II. Meşrutiyet’in ilânından sonra Balıkesir’de yayımlanan Nasihat ve Balıkesir gazetelerinde yazılar yazdı. Mutasarrıf Mümtaz Bey’den hukuk, iktisat ve maliye okudu. Sâmih Rifat Bey’in mutasarrıflığı zamanında Yıldırım gazetesini çıkardı. İdâre-i Husûsiyye’nin (özel idare) ilk teşkilâtlanmasında (1913) Balıkesir Dâimî Encümeni’nin başkâtipliğini yaptı. Daha sonra mutasarrıf Reşid Bey’in emriyle bütün sorumluluğunu yüklendiği Karesi adlı bir gazete yayımladı. Balıkesir’de matbuat hayatının gelişmesinde önemli rol oynadı. Lise dengi olan Dârülhilâfe Medresesi’nde Türkçe, edebiyat, yazı ve Arapça muallimliği yaptı. I. Dünya Savaşı sonlarına doğru Ses gazetesini çıkardı. Mütareke yılları boyunca Türk milletinin haklarını savunan en hür ve yürekli yazıların yayın organı olan Ses’in kapatılarak sahibinin İstanbul’a celbedilmesiyle ilgili emir geldiği zaman Hasan Basri, Balıkesir’i temsilen I. İzmir Kongresi’ne katılmak üzere şehirden ayrılmış bulunuyordu. Tevkif emrini öğrenince çareyi kaçmakta buldu. Burhaniye, Kepsut, Dursunbey kasabalarında ve köylerde dokuz aydan fazla dolaştı; o yörede Millî Mücadele’nin başlaması ve halkın silâhlanması konusunda önemli faaliyetler gösterdi. I. Büyük Millet Meclisi’ne Balıkesir mebusu olarak girdi, hiçbir gruba temayül göstermeyip sonuna kadar bağımsız kaldı. Aynı mecliste mebus olarak bulunan şair Mehmed Âkif ile yakın arkadaş oldu, ondan Arap edebiyatı okudu. Mehmed Âkif, Bursa ve Balıkesir çevresinden gelen Yunan mezâlimi haberlerinin tesiriyle yazdığı “Bülbül” şiirini Çantay’a ithaf etmiştir.

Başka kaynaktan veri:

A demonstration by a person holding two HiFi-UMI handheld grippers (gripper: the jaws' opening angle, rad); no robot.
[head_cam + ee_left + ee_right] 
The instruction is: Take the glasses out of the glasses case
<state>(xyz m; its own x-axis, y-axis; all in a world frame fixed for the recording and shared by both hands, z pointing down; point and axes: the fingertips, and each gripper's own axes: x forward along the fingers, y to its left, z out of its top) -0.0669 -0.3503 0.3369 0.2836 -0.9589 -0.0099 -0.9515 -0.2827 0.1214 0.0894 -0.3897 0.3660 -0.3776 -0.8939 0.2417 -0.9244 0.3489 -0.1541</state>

Büyük Millet Meclisi’nin I. dönemi sonunda Balıkesir’e edebiyat muallimi olarak dönen Çantay, 132 şehid çocuğunun eğitimi için kurulan yetiştirme yurdunun müdürlüğünü de üstlendi. Zafer-i Millî gazetesine yazılar yazdı. 1928’de aşırı zihin yorgunluğundan dolayı hastalandı ve bu sebeple emekliye ayrıldı. Zihnî faaliyetlerden uzak durmak ve yöneticilerin keyfî icraat ve baskılarından korunabilmek amacıyla birkaç yıl entelektüel zümrenin içinden ayrılıp ziraat ve ticaretle meşgul oldu. Daha sonra tekrar dinî, ilmî ve edebî faaliyetlere dönerek telif ve tercüme eserler meydana getirdi. 1950 yılından itibaren demokratik yönetimin sağladığı kısmî din ve vicdan hürriyetiyle birlikte başlayan, İslâm dininin öğrenilmesi, öğretilmesi, yaşanması, yayınlar ve diğer vasıtalarla desteklenmesine dönük faaliyetlere Hasan Basri Çantay da katılmıştır. Onun çalışmaları bir taraftan eser telif etmek, diğer taraftan yol göstermek ve uyarılarda bulunmak şeklinde olmuştur. Din ve vicdan hürriyetinin sağladığı haklar bakımından uzun süren bir fetret döneminden sonra Türkiye’de başlayıp hızla gelişen faaliyetler, bir bakıma tabii olarak karşılanabilecek farklı görüşler, gruplar, usuller de ortaya koymuştur. Bu farklılık ve çeşitlilik içinde Hasan Basri Çantay zengin ilmî, fikrî birikimi, siyasî tecrübesi ve güvenilir şahsiyetiyle gruplar arasında hakemlik yapmış, görüş ve metotların isabetli ve uygulanabilir olanlarını belirlemeye çalışmış, böylece din âlimlerinin, muhafazakâr aydınların, hamiyetli zenginlerin yol göstericisi ve nihaî mercii olmuştur.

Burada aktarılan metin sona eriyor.